Now then. True Detective (Sunday, HBO Canada, 9 p.m.) reaches its final episode. First conclusion, in advance – this series, at eight episodes, could have gone to 10 or 12 hours and benefited from it.

Still. It has been thrilling, provoking and bejeebers-scaring. From the get-go it was fabulous and fraught, this tale of Rust Cohle (Matthew McConaughey) and Marty Hart (Woody Harrelson), Louisiana State Police homicide detectives searching for a serial killer who has committed horrifying, ritualistic murders. And a story told elliptically, spanning 17 years. Issues of genuine weight emerged as Rust talked his fatalistic philosophy and Marty emerged as a shallow, selfish boor, hiding his raw male mindset behind the flimsy image of devoted family man.

As it ends, we wonder whether the killer will be found and if, in that revelation, there is exposed a layer of shocking, decades-old corruption.

Theories abound, about the meaning and intent of True Detective, some relevant, some mad. Mention of "the Yellow King" in the plot leads same to believe the series is derived somewhat from Robert Chambers' 1895 collection of stories, The King in Yellow.
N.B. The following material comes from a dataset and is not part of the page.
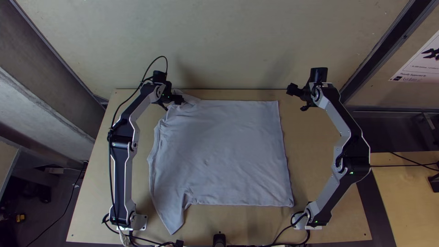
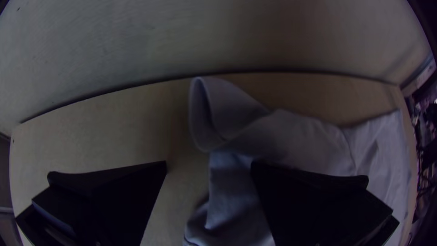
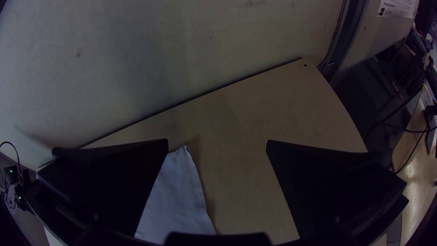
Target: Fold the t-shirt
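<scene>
The light grey t-shirt [image 1: 224, 151] lies spread on the table, its hem side toward the right, one sleeve pointing to the near edge. At its far left corner is my left gripper [image 1: 173, 100], where the other sleeve is bunched. In the left wrist view that sleeve [image 2: 236, 114] stands raised at its opening, and my left gripper [image 2: 209, 166] is open, one finger over the cloth. My right gripper [image 1: 297, 99] is beyond the shirt's far right corner. In the right wrist view my right gripper [image 3: 217, 141] is open, the shirt's corner [image 3: 180, 182] beside one finger.
A pale wall [image 1: 228, 41] rises behind the table's far edge. Bare wood [image 1: 315, 132] lies between the shirt and the right arm. Black cables [image 1: 283, 233] run along the near edge, and another table [image 1: 407, 183] stands at the right.
</scene>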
In that, a fictional play about the King in Yellow pushes to insanity anyone who reads it. The idea being that the play reveals humanity to be a horrible cosmic mistake.

Others believe, on a more mundane level, that Marty Hart is the killer or part of the secret group engaged in ritual killing. Allied to this is the feeling that Marty's daughter Audrey has been, at some point, a witness to his secret involvement with the ritual killers.
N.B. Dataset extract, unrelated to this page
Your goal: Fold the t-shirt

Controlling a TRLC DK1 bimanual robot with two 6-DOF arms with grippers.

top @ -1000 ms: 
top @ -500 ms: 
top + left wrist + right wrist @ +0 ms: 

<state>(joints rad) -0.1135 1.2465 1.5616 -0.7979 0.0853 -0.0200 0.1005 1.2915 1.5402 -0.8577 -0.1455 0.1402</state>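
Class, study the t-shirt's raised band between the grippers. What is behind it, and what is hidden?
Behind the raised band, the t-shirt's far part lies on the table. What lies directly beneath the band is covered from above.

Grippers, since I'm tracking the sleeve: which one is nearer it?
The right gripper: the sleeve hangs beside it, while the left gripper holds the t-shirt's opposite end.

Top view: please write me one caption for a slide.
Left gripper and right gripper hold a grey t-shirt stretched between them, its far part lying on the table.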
These theories speak to both the enthralling quality of the storytelling and the need for the audience to search for parallels and clues that explain it. Mind you, there are other reactions to True Detective. Emily Nussbaum of The New Yorker dismisses it, essentially arguing that Rust's philosophizing is shallower than viewers realize and that the show treats female characters shabbily. It's an odd and redundant criticism. Of course, Rust Cohle's brooding is adolescent. It is meant to be, defining him as a man of stunted emotional growth. And, well, since the show is about two men, one selfish and the other introverted, both immature, it is superfluous to complain about the women. What Nussbaum wants is some other show.
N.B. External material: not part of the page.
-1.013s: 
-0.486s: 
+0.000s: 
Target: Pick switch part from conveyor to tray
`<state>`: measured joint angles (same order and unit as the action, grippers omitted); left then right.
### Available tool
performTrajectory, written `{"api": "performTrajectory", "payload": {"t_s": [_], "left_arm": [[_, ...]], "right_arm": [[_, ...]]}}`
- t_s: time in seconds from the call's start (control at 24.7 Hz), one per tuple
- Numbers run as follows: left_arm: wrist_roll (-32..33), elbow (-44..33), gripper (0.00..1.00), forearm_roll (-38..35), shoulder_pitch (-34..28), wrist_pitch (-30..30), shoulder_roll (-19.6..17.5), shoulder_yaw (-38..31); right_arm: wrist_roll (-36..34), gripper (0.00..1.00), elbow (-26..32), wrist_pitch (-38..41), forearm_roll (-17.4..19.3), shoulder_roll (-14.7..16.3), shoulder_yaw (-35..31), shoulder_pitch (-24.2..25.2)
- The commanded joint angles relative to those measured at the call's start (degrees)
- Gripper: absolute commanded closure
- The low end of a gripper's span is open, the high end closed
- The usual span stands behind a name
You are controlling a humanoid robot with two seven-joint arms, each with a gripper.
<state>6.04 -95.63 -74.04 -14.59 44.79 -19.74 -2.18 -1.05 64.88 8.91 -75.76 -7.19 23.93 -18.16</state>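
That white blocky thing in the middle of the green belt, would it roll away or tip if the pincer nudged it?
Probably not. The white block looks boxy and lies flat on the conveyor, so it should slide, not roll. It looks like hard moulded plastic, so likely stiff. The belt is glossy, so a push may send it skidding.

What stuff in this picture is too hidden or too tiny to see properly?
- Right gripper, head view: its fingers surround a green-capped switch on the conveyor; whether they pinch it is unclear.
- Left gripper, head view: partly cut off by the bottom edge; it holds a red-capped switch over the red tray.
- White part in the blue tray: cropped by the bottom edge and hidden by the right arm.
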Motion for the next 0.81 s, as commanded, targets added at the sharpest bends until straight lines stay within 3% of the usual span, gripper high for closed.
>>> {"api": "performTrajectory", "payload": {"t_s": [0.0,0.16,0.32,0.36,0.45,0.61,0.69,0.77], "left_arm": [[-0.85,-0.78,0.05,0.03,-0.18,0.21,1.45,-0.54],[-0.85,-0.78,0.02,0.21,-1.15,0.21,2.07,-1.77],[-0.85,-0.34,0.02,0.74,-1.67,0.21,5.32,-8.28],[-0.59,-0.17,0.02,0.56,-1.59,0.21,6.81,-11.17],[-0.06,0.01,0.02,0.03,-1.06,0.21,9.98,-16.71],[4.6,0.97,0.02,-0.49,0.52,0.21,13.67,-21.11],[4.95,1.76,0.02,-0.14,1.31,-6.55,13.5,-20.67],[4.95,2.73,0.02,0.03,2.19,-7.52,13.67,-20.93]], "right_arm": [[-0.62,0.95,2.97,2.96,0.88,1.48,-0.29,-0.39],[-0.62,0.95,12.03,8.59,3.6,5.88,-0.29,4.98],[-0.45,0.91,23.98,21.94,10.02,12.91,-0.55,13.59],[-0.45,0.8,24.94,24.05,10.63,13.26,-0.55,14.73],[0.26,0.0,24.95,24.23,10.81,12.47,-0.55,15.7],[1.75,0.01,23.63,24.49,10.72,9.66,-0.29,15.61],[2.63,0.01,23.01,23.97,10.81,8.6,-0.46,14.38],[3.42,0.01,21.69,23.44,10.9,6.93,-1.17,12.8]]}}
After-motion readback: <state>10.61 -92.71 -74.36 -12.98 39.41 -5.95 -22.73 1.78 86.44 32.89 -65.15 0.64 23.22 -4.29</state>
Yet for all the nitpicking and theorizing, it's a drama with a serious intent that might have been missed by the obsessives. Rust Cohle says, "I think human consciousness is a tragic misstep in human evolution." That's a thematic underpinning, no matter how slight. And when asked about the emphatic Louisiana bayou setting, creator Nic Pizzolatto said he didn't want to set the series in an urban area. That would make it too "generic, too non-specific." He said: "In rural America, there's a postindustrial, end-of-empire thing going on and I'm more interested in that."

So there – maybe the mystery isn't a mystery. Maybe the finale finds us looking at the end of an America we know and a new kind of society brought into the light.

Also airing

Cosmos: A Spacetime Odyssey (Sunday, Fox/Global, 9 p.m.) is one of the most extraordinary television projects in recent years. Call it a reboot to Carl Sagan's 1980 PBS series Cosmos: A Personal Voyage, or call it a sequel, it's an astonishing work.

Notably, it's astonishing that instead of it being a PBS series, it's on Fox and airing across multiple commercial, cable channels. Part of the reason for this is the involvement of Seth MacFarlane, who not only has heft with Fox thanks to his Family Guy show, but also is a science enthusiast.

Astrophysicist Neil deGrasse Tyson is the series host, and keeps it cool and smart while the effects make it visually thrilling. This Cosmos has the same intention as the original – to educate viewers about space and the universe. But more than that, it's about basic facts on the laws of nature, the human mind and how we got here. One of the captivating aspects in Tyson's serious but often humorous journey is the realization of how much has happened since 1980 – planets outside our solar system have been verified, the Higgs boson exists, the human genome has been mapped. Eye-popping and educational, Cosmos is excellent TV. And no, it doesn't explain the meaning True Detective.

All times Eastern; check local listings.